А потом я услышал негромкий стон и понял, что это стон смертельного ужаса. Это не был стон боли или печали… О нет!.. То был тихий, сдавленный звук, который вырывается из самой глубины души, скованной жутким страхом. Мне этот звук был знаком прекрасно. Сколько ночей, ровно в двенадцать, когда весь мир спит, он рвался из моей груди, своим жутким эхом сгущая мучившие меня страхи. Я хорошо знал этот звук, уж поверьте. Я знал, что старик чувствовал тогда, мне даже стало его немного жаль, хотя на душе у меня было необыкновенно радостно. Я знал, что он лежит там не в силах сомкнуть глаз с той самой секунды, когда вздрогнул, услышав первый слабый шум. И все это время страх его растет, пожирает его. Он пытается убедить себя, что бояться нечего, что это ему померещилось, но не может. Он говорил себе: «Это всего лишь ветер в дымоходе… Мышь по полу пробежала» или «Это просто сверчок застрекотал и умолк». О да, наверняка он пытался успокоить себя такими предположениями, да только ничего не помогало. Ничего не помогало, потому что Смерть уже подкралась к нему и окутала жертву своею тенью. Эта жуткая и неосязаемая тень и заставила его ощутить (хоть он ничего не видел и не слышал) присутствие в комнате моей головы.

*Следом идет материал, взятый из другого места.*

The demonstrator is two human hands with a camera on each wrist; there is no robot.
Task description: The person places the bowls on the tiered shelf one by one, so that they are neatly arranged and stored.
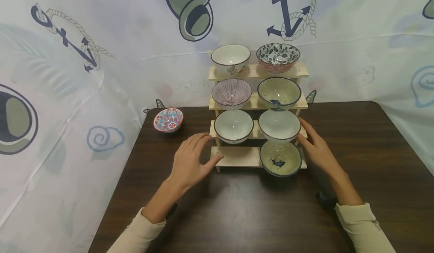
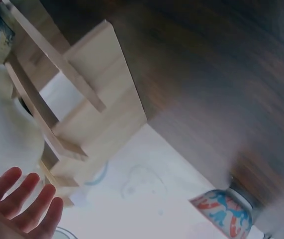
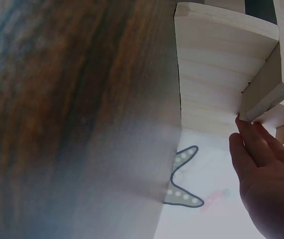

Простояв достаточно долго и так и не услышав, чтобы он лег, я решил чуть-чуть, на самую малость приоткрыть дверцу фонаря. И стал приоткрывать… Вы представить себе не можете, как осторожно и медленно я ее приоткрывал, пока наконец один тусклый, тоненький, как паутинка, луч света не выскользнул из щелки и не упал на хищный глаз.